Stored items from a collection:
'''

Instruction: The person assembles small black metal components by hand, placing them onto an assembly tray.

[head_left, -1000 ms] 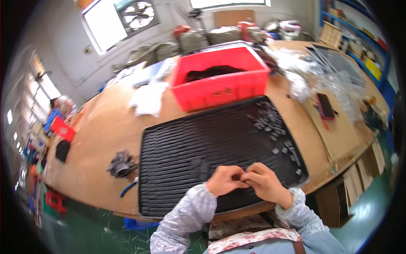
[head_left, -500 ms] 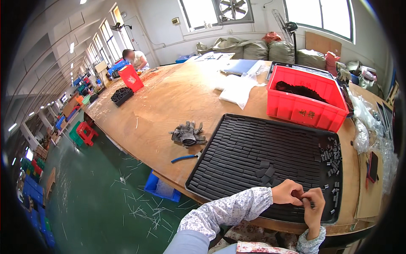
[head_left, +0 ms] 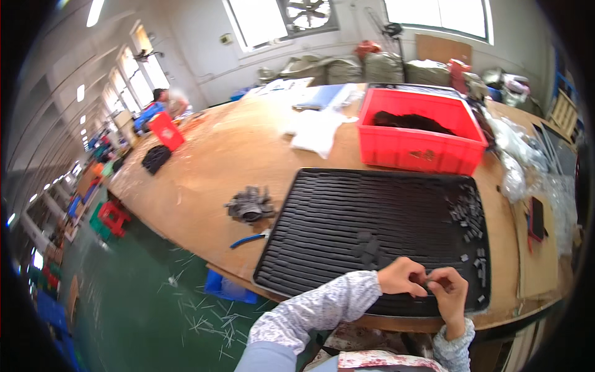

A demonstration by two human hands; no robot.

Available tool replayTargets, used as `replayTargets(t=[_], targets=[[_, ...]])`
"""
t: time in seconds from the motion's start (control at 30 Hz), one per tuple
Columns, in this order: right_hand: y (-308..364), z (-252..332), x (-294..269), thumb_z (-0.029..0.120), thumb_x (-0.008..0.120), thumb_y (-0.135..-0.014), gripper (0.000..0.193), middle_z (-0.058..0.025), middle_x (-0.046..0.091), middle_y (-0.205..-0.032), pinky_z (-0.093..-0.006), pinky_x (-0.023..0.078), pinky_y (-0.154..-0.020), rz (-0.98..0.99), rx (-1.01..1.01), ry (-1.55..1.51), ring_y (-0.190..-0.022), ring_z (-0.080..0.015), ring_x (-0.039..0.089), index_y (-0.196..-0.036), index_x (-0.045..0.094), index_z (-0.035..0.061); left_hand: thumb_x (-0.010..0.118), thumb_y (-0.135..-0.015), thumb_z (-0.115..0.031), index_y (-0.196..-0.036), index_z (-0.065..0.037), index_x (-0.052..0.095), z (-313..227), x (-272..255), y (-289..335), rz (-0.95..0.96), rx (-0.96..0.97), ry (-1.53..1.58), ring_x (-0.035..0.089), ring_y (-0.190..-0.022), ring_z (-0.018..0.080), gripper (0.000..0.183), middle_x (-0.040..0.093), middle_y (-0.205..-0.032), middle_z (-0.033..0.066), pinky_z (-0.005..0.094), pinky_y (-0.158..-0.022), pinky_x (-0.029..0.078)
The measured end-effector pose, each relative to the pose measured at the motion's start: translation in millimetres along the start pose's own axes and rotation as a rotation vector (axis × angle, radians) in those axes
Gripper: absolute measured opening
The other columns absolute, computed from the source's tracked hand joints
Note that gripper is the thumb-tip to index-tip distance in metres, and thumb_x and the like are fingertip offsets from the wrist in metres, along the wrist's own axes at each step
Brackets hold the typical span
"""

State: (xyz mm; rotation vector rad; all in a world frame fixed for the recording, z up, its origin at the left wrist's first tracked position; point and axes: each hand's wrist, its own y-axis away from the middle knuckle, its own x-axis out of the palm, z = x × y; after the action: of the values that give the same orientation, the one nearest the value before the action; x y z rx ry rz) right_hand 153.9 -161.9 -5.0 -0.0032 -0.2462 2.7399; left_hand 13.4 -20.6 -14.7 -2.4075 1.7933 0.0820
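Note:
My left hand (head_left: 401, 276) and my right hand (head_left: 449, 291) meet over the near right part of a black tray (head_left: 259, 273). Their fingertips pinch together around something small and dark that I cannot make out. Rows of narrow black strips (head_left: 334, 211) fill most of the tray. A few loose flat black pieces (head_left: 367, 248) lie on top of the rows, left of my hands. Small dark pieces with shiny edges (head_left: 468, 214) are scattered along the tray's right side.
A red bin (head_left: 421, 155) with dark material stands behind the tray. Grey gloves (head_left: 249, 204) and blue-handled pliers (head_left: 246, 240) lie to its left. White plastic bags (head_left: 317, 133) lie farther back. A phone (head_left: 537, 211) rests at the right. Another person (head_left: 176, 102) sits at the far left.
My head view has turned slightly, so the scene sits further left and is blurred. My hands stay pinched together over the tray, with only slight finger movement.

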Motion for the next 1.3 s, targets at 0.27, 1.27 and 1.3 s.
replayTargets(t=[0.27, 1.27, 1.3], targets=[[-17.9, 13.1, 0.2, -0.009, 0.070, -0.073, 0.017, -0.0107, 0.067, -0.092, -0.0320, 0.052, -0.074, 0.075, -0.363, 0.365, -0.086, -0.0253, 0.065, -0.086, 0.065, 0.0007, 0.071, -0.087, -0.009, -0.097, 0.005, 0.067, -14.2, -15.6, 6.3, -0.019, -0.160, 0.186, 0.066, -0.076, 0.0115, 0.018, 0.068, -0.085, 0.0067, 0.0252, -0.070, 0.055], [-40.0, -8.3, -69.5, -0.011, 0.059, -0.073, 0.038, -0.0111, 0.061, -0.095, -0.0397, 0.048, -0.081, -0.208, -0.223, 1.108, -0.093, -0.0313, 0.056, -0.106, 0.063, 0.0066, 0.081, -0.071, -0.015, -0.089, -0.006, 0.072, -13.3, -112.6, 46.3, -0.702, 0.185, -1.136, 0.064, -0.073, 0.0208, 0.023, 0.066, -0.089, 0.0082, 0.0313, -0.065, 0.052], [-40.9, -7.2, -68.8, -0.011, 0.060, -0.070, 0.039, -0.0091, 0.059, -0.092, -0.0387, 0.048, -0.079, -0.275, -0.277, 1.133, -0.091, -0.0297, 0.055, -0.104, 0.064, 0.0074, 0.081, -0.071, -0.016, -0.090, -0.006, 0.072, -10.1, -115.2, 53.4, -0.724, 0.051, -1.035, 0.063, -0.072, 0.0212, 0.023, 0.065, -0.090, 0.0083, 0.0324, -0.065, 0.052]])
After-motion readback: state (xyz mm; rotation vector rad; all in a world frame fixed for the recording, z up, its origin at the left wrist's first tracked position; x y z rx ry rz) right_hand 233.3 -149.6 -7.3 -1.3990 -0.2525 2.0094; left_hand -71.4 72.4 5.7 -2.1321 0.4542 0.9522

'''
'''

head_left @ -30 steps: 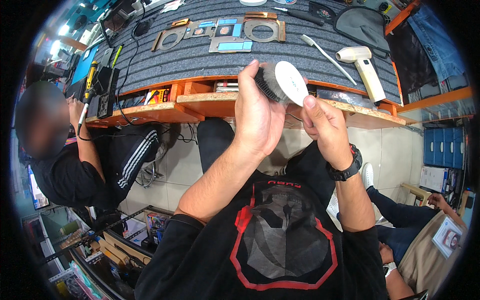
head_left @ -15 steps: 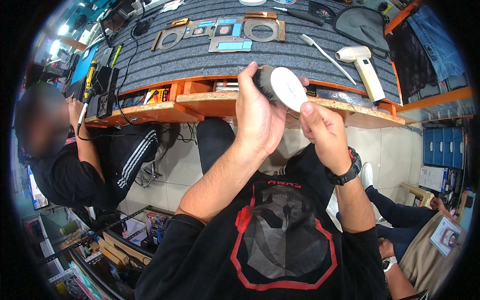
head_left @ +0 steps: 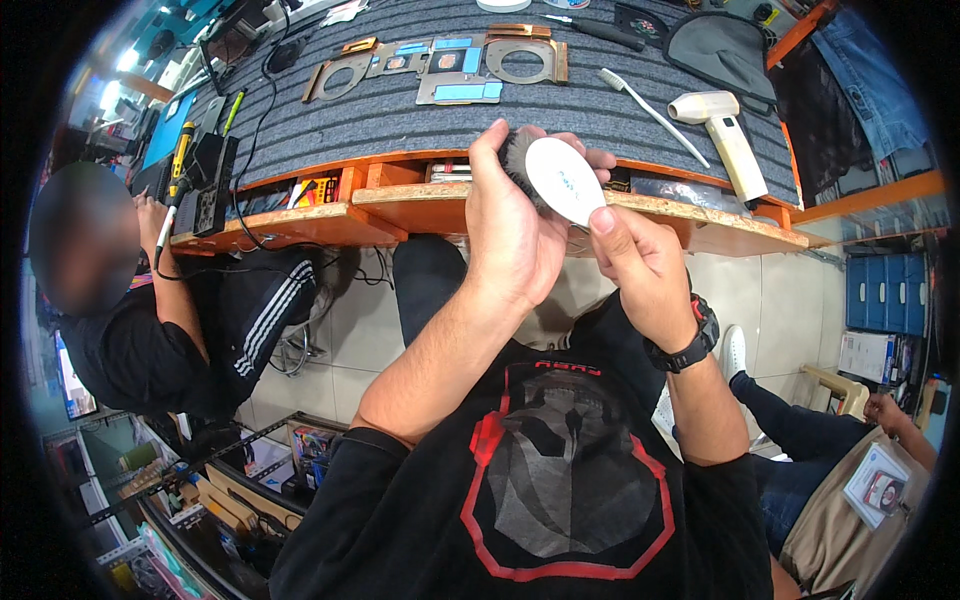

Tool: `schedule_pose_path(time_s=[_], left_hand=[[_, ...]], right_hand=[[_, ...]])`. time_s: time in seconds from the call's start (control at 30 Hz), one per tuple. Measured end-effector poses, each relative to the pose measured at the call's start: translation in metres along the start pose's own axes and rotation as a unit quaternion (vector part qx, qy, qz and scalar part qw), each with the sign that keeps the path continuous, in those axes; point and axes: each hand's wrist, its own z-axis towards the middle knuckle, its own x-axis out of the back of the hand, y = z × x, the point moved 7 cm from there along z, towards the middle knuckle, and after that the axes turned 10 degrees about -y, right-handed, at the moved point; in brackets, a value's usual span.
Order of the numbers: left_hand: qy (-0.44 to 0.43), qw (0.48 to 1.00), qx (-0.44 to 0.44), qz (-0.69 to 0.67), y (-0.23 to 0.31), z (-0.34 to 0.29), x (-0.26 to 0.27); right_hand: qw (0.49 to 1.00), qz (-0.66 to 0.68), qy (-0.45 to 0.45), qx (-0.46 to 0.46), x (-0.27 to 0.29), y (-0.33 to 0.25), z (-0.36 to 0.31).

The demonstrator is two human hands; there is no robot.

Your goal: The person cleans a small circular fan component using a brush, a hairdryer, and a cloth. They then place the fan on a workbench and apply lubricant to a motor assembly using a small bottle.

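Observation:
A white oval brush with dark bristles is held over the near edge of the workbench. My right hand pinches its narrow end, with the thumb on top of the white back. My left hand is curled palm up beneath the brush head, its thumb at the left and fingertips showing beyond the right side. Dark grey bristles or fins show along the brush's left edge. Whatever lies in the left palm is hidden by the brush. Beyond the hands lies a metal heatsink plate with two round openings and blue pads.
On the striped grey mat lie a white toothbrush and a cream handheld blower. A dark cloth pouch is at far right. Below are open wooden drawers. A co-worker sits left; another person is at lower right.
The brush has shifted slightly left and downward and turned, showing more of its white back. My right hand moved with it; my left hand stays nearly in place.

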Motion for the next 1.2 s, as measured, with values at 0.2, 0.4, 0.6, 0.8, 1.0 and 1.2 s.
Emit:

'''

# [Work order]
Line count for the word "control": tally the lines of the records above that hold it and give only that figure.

# [Answer area]
2